— Directions —
Please count how many lines in the entries below contain "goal" and reply with the figure alone.

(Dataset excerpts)

+++++

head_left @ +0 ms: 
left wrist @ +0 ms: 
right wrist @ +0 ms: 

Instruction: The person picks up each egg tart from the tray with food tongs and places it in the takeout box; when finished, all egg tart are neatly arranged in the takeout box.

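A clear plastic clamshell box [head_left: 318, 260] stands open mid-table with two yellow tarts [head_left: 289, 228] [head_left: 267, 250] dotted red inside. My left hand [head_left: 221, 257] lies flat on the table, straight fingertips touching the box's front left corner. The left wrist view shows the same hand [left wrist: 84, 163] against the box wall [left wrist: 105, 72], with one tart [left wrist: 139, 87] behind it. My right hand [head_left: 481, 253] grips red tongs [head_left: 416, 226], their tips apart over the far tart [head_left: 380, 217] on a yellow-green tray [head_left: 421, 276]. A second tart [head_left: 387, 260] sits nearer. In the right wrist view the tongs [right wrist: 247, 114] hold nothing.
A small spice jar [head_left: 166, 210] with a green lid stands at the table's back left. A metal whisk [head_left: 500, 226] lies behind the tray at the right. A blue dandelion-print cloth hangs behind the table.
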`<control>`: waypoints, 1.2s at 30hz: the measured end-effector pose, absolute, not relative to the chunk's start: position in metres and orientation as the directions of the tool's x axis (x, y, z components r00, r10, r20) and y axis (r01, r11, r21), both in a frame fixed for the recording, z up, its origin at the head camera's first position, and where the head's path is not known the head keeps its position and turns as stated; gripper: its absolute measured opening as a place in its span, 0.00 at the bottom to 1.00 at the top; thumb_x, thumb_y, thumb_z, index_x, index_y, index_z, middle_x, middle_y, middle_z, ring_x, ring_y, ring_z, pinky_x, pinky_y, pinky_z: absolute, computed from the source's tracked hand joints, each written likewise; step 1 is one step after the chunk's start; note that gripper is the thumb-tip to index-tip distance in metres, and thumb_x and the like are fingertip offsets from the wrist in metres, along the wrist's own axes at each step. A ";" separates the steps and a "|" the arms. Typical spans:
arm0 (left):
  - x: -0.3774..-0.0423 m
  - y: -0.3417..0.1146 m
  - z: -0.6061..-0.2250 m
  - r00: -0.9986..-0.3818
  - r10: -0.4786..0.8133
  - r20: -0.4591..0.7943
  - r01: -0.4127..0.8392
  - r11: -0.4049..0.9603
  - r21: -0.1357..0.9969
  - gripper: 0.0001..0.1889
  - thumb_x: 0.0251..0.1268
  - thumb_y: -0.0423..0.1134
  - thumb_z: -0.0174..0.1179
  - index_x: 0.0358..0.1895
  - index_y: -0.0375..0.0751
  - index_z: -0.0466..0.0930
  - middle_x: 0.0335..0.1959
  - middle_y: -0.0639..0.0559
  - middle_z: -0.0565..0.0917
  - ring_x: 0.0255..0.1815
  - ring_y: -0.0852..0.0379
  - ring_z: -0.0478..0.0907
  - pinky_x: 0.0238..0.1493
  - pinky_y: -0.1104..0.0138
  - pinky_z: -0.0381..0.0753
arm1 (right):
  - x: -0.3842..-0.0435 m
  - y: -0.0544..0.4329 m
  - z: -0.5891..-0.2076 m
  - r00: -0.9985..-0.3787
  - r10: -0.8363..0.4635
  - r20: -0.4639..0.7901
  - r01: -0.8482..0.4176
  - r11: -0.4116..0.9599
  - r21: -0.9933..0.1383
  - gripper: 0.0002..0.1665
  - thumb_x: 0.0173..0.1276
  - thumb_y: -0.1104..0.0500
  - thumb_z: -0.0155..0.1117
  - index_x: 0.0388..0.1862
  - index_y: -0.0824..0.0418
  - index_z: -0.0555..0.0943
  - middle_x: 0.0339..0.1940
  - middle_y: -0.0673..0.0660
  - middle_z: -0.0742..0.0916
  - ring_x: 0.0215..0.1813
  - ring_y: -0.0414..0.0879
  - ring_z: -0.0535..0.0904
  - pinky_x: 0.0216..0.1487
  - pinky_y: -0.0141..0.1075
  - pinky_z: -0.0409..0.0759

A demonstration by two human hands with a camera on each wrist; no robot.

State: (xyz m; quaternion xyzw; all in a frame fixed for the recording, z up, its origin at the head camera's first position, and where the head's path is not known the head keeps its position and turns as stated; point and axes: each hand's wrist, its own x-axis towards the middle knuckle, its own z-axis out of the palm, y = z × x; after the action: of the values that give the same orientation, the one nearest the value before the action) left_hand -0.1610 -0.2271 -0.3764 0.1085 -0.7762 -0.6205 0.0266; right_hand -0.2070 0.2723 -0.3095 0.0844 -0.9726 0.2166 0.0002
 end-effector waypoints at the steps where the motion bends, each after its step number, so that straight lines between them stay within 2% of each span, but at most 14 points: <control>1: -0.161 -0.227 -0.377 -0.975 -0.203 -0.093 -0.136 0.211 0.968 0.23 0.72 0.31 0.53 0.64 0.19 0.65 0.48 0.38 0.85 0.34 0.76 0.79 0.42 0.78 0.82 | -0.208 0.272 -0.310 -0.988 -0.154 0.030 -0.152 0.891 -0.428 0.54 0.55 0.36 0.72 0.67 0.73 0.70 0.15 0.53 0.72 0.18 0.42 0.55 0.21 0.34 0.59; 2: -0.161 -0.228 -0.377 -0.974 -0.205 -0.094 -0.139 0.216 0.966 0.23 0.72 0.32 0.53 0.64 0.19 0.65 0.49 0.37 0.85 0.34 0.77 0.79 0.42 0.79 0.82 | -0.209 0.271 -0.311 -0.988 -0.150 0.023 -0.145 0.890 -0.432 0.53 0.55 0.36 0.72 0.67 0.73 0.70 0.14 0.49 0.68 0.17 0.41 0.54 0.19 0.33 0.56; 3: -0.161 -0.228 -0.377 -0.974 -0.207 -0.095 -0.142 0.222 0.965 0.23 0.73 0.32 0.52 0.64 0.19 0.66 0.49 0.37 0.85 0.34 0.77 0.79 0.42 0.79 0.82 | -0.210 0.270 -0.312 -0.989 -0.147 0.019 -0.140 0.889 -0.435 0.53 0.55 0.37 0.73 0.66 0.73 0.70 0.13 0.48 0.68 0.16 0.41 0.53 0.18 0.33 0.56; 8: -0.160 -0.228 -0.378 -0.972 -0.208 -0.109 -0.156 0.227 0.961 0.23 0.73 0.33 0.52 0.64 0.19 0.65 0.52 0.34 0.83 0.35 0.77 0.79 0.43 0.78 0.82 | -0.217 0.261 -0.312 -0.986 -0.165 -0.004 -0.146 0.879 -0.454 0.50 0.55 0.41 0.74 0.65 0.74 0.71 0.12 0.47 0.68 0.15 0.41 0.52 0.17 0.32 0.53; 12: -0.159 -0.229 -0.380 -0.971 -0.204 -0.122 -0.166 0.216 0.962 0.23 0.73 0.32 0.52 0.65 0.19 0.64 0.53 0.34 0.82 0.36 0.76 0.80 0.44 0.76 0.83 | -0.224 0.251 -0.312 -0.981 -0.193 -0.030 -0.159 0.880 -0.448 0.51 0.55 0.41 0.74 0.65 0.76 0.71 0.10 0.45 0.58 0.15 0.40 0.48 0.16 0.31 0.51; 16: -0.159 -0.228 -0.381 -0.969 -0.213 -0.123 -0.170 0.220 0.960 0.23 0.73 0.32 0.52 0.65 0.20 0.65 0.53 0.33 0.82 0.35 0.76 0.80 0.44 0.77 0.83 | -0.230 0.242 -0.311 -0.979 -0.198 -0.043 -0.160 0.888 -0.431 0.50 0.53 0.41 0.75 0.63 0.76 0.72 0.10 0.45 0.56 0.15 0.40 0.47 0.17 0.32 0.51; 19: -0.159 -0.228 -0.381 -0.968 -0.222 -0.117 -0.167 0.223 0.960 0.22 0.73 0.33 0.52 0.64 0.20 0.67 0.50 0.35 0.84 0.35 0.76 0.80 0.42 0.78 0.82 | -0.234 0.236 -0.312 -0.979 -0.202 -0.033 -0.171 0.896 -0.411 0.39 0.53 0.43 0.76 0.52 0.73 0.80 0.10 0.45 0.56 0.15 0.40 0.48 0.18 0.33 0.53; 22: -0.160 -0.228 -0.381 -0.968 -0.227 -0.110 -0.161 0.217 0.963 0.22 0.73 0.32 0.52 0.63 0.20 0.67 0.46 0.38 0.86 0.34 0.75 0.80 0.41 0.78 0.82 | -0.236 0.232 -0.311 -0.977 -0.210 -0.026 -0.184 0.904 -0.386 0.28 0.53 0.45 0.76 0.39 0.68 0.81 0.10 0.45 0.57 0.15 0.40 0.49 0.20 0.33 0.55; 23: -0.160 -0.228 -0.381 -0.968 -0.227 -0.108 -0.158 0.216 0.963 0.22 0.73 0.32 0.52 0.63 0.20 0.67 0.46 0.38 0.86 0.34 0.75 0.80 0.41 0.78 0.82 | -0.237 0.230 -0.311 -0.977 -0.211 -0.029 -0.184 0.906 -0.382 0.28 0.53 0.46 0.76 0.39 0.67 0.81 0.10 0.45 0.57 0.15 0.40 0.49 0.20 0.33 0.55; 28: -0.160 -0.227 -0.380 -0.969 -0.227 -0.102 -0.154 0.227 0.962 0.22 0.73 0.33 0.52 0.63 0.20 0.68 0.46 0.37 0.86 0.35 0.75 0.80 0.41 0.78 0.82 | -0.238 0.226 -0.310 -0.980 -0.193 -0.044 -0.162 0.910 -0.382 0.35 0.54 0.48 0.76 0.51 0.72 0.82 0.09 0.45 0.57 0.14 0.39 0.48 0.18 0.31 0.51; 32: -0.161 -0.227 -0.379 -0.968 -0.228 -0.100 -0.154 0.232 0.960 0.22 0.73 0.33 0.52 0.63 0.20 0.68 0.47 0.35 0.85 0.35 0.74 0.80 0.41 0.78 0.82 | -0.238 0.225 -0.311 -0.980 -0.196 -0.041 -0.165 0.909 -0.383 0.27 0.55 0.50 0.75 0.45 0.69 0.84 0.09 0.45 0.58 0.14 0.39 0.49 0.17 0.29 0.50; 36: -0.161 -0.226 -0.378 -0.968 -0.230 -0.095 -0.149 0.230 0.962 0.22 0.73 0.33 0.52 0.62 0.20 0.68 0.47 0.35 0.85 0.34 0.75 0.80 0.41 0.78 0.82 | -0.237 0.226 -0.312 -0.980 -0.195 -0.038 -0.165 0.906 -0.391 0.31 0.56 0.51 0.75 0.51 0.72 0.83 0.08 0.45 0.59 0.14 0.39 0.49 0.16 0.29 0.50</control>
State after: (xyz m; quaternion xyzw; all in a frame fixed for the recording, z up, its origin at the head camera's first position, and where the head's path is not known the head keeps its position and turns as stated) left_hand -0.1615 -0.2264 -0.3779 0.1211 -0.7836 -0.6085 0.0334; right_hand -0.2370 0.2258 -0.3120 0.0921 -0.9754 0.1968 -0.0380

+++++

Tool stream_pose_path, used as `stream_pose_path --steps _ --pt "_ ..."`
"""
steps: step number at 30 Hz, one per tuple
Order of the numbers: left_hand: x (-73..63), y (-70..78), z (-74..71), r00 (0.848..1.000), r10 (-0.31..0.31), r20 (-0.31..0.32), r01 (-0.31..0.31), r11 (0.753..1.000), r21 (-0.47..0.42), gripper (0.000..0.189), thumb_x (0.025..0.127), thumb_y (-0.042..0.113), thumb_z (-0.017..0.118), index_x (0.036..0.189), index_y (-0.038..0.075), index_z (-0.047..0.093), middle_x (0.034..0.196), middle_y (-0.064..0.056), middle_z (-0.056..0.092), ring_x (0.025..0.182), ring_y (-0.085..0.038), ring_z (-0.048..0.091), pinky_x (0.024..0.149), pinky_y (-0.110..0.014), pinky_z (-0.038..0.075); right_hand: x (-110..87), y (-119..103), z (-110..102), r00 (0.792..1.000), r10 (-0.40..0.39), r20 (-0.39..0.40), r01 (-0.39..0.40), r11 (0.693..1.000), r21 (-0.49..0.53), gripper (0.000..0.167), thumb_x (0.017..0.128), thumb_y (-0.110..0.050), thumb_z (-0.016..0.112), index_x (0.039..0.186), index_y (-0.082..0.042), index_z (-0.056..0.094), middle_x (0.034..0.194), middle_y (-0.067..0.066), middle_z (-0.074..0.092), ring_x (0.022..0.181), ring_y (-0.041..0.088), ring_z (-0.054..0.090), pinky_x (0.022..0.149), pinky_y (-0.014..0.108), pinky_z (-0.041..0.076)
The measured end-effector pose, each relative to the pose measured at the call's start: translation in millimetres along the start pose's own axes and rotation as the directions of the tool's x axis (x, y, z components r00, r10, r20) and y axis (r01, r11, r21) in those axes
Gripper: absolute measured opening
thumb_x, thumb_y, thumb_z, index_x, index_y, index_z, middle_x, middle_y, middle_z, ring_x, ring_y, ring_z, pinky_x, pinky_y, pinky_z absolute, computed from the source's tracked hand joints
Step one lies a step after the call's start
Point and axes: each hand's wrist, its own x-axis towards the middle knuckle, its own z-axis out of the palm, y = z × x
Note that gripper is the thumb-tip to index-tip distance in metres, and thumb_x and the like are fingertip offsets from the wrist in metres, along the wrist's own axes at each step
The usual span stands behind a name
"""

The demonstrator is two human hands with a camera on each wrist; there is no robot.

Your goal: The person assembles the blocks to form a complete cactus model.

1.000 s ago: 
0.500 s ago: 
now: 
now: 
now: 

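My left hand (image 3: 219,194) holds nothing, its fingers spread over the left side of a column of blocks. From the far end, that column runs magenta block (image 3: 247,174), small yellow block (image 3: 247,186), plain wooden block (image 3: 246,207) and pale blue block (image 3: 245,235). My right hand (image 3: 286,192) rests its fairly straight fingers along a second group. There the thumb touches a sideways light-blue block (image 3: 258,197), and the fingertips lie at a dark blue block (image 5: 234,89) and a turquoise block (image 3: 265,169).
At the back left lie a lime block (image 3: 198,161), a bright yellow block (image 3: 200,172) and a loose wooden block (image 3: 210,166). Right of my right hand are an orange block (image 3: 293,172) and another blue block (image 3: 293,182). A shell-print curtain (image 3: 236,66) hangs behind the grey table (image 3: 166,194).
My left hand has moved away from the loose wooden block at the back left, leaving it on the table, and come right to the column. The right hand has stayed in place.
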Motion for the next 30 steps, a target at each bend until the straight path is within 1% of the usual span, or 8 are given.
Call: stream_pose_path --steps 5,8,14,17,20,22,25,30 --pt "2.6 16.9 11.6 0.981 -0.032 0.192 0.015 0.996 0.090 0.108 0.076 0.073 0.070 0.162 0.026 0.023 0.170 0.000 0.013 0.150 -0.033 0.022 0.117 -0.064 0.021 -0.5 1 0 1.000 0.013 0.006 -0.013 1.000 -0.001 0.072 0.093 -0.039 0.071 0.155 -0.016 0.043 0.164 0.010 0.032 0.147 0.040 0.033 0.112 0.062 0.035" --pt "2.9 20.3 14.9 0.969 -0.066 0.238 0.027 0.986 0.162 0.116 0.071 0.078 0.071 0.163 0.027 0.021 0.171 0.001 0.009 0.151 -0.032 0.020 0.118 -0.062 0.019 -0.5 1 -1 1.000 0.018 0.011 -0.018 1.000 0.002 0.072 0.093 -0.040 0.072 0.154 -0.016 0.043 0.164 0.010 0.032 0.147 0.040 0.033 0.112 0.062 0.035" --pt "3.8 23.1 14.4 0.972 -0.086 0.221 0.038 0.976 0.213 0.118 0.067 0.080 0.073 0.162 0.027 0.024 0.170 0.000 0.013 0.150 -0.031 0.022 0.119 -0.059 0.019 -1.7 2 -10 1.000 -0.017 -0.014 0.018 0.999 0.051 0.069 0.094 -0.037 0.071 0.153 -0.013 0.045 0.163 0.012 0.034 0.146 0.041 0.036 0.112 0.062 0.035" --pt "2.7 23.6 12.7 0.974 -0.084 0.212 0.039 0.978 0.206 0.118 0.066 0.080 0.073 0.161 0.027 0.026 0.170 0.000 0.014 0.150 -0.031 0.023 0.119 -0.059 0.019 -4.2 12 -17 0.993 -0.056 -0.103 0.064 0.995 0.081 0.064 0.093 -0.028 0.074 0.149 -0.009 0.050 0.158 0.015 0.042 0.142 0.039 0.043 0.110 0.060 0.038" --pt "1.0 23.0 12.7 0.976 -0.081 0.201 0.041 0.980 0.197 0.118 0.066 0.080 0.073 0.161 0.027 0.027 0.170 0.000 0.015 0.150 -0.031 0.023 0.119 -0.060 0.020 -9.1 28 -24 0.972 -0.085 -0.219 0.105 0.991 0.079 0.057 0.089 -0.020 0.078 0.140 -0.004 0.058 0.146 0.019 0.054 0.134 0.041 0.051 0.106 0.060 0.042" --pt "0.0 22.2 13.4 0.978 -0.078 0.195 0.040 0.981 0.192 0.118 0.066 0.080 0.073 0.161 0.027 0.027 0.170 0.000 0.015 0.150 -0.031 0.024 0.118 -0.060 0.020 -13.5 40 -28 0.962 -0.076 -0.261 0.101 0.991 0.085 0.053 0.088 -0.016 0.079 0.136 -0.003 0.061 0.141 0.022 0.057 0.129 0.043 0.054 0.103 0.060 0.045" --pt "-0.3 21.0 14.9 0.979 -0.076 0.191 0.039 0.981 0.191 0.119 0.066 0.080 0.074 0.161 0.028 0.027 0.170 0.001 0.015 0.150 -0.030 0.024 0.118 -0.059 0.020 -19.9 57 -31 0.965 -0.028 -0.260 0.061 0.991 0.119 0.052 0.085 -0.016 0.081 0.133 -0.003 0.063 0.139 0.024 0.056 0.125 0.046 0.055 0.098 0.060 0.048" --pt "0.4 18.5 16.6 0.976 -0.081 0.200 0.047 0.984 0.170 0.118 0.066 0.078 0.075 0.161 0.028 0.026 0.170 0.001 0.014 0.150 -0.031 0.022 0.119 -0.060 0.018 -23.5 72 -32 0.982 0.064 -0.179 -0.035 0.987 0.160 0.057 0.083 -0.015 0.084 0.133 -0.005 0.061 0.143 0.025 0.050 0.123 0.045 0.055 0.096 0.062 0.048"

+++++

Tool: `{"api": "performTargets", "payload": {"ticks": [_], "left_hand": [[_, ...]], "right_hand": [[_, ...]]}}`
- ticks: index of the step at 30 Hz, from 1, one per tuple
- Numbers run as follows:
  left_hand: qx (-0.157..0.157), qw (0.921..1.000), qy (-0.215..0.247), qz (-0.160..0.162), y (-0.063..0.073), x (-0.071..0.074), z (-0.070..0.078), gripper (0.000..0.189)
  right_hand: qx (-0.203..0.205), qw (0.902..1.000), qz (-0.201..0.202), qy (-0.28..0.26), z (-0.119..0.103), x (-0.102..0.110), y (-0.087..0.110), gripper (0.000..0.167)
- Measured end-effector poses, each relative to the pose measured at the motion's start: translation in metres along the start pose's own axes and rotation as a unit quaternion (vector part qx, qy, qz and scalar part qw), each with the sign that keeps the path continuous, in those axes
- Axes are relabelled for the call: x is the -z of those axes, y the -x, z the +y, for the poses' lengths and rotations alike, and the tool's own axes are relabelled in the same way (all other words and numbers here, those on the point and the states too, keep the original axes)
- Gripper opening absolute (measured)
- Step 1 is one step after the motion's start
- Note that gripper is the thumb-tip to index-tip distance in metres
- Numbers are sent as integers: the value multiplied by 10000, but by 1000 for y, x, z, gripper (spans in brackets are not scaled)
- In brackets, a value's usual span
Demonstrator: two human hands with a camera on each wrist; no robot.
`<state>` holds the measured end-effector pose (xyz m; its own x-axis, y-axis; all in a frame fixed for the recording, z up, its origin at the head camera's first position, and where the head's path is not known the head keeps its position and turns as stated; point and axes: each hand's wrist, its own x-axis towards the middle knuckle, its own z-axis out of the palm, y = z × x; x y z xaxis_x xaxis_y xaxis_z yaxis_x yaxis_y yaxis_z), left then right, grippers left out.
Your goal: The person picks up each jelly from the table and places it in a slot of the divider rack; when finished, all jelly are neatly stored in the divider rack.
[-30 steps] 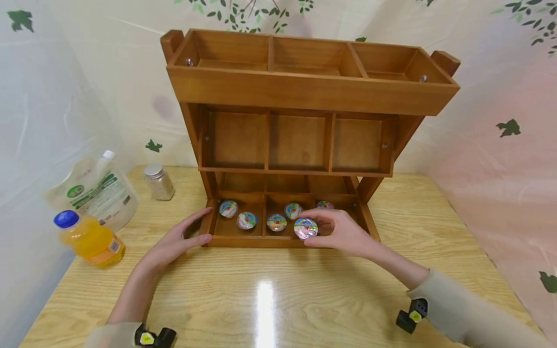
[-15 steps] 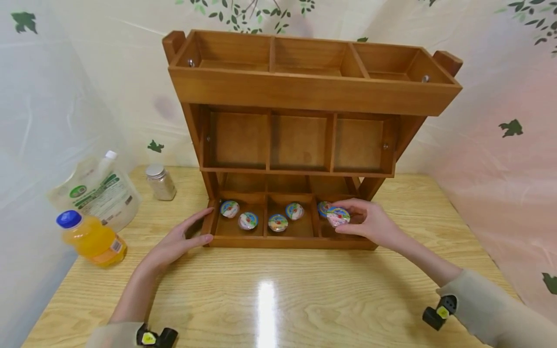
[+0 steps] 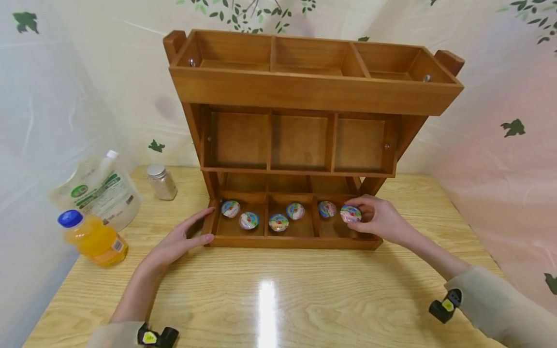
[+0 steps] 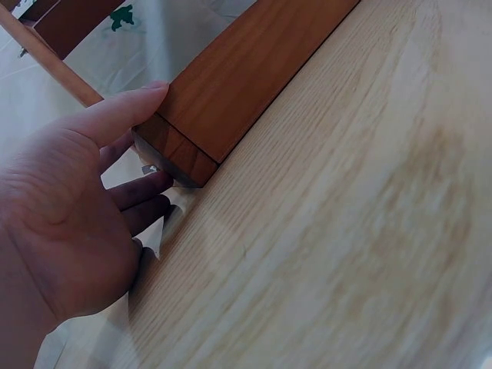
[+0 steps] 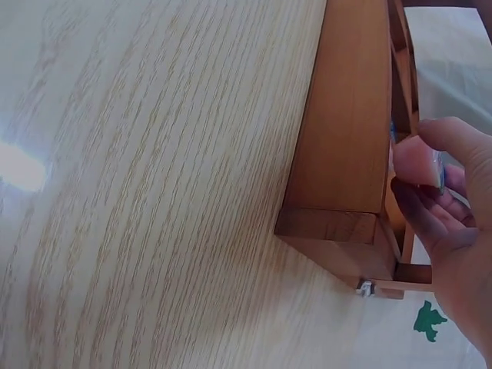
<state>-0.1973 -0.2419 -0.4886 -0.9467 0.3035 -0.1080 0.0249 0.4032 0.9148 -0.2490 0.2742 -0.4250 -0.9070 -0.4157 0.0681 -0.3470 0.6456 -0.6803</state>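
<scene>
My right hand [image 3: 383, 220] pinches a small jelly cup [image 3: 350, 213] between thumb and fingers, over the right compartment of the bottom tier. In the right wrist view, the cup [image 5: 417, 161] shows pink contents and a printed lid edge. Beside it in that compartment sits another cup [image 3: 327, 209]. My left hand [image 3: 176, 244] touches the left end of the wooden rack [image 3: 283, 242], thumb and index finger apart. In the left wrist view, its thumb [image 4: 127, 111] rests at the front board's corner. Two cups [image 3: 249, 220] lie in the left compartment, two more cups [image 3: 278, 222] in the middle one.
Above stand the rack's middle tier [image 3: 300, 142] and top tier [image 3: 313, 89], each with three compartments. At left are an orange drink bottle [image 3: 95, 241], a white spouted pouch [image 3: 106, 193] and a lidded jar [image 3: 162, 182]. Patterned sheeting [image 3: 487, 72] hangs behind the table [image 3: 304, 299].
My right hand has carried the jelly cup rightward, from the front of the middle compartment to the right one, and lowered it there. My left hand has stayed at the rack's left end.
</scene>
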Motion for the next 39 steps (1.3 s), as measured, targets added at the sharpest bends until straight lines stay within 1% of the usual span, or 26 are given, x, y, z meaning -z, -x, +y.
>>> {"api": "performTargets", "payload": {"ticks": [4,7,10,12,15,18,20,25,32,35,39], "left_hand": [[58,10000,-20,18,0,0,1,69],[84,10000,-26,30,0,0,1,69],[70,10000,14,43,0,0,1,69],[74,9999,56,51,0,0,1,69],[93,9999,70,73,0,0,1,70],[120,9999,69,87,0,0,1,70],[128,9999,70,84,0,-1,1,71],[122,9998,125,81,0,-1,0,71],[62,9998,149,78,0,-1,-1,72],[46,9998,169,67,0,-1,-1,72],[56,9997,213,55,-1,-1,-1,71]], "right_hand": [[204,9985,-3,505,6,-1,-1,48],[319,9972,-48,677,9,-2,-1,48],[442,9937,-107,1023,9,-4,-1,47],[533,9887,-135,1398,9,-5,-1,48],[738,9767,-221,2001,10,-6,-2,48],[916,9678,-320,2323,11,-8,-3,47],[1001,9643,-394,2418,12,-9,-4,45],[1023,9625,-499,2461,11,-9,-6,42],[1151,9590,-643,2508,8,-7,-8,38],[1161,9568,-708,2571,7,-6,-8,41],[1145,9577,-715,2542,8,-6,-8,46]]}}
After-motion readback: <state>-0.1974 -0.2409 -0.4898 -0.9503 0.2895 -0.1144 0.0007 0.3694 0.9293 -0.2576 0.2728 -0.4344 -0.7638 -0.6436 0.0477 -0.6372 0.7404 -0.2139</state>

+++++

— Reply —
2